Por fim os desenvolvedores vivem em um dilema: os que gostam de testes e documentação se sentem estranhos fora do ninho quando estão realizando essas ações e acabam sendo questionados sobre a queda de sua produtividade, ao mesmo tempo que desenvolvedores que não são tão adeptos a essas técnicas desenvolvem soluções com baixo tempo e alta produtividade, distorcendo assim algumas avaliações gerenciais. Por fim, ainda existem os clientes que se aproveitam de um ambiente com baixo controle gerencial e de estimativas de trabalho e solicitam demandas muito além do que previamente acertado. Essas demandas, mudanças de fluxo de negócios, alterações de caso de uso geram diversos retrabalhos e insatisfação por parte dos desenvolvedores.

Mas você deve estar pensando: que exagero! Porém existe uma grande probabilidade de você já ter se defrontado com as seguintes situações:

  • sistemas legados impossíveis de darem manutenção;
  • sistemas que somente um desenvolvedor sabe todas as regras e funcionalidades do código;
  • sistemas incompletos que devem ser colocados em produção;
  • correção excessiva de bugs;
  • sistema com mais de 2 anos de desenvolvimento que ainda não foi para produção;
  • classes que não fazem nada ou fazem tudo;

Se você já atuou em sistemas com algumas dessas características, releia o primeiro parágrafo deste artigo e verifique se alguma das situações levantadas não poderiam ter sido a causa do problema enfrentado junto a seu software.

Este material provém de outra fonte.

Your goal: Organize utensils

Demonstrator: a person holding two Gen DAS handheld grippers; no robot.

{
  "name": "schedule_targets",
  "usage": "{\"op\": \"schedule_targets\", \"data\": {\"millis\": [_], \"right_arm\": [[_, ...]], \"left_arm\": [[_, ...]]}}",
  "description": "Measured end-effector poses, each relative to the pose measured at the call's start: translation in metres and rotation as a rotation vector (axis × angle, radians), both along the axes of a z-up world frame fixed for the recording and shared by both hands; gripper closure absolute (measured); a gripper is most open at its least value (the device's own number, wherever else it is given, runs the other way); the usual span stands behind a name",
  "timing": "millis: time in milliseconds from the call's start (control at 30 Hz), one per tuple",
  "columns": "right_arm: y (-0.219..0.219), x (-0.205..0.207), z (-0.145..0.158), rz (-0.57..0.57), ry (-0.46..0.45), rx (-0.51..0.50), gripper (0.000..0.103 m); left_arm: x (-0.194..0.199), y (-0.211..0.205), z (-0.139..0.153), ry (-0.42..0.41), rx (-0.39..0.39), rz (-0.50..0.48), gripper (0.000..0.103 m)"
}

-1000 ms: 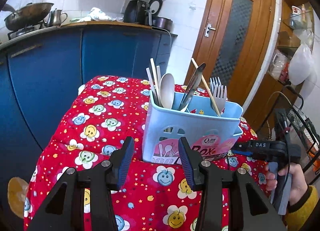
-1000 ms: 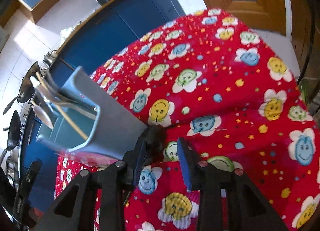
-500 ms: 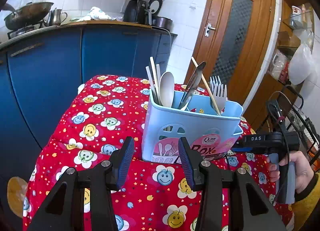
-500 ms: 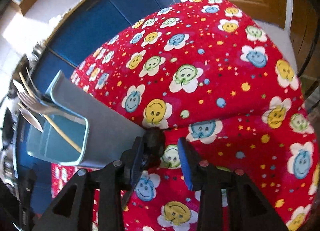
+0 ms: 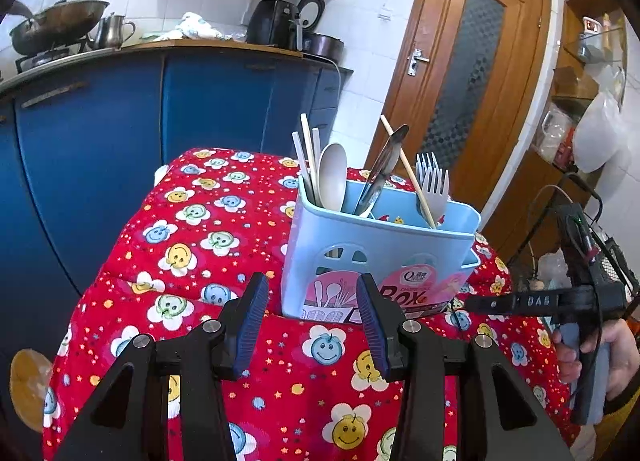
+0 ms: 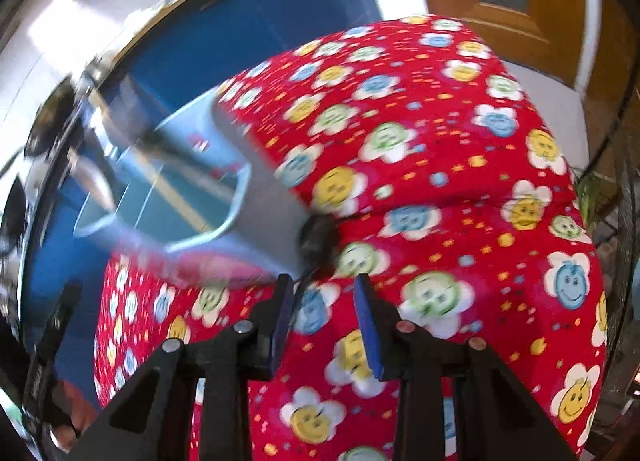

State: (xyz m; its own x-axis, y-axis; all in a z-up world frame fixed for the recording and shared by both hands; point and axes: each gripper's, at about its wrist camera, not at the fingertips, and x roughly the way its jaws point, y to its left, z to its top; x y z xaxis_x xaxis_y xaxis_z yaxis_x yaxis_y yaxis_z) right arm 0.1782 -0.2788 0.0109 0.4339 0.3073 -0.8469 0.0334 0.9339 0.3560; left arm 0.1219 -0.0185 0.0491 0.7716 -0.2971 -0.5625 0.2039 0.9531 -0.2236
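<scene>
A light blue utensil box (image 5: 380, 257) stands on the red smiley-flower cloth (image 5: 200, 229). It holds chopsticks (image 5: 308, 157), a beige spoon (image 5: 333, 175), a metal utensil (image 5: 380, 169) and grey forks (image 5: 434, 185). My left gripper (image 5: 312, 321) is open and empty just in front of the box. My right gripper (image 6: 322, 301) is open and empty, beside the box (image 6: 180, 189), which is blurred there. The right gripper also shows in the left wrist view (image 5: 480, 304) at the box's right side. A small dark lump (image 6: 318, 235) sits by the box's corner.
Blue kitchen cabinets (image 5: 100, 133) with a wok (image 5: 56, 25), a kettle (image 5: 110, 31) and a black appliance (image 5: 276, 23) stand behind the table. A wooden door (image 5: 468, 73) is at the back right. Shelves and a wire rack (image 5: 612, 261) stand at the right.
The right gripper has pulled back and risen a little, with its view swinging and blurring. The left gripper and the box have stayed put.
</scene>
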Motion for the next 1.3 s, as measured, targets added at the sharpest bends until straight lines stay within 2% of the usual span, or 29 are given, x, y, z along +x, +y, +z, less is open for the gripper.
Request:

Não adianta conhecer os princípios de qualidade de códigos orientados a objetos se o sistema ou a equipe de trabalho não desenvolvem o código preconizando a qualidade na construção de sistemas. Quando o prazo torna-se cada vez mais escasso para entregar uma versão, a qualidade de software intuitivamente é deixada de lado. Portanto para que um software tenha um desenvolvimento próximo do ideal e as empresas possam ser exigidas a nível de qualidade do serviço que estão entregando alguns fatores são fundamentais:

  1. Qualificação contínua da equipe (diretores, gestores e desenvolvedores);
  2. Escopo de tarefas e tempos bem definidos,
  3. Utilização de ferramentas de qualidade para acompanhamento do planejamento, execução e controle de produção de um software,
  4. Organização de processos, onde a qualidade seja evidenciada e não descartada.

Acredito que seguindo essas premissas a chance de seu aprendizado sobre as técnicas de qualidade de software orientados a objetos serem mais bem aproveitados é bem mais elevada, fazendo com que o seu produto final tenha menos falhas e possa ser facilmente utilizado por outras soluções.

As empresas e desenvolvedores devem trabalhar em conjunto buscando ferramentas, técnicas e metodologias para facilitar a construção de softwares, melhorar a produtividade e manter a qualidade como alicerce principal das atividades rotineiras das fábricas de software.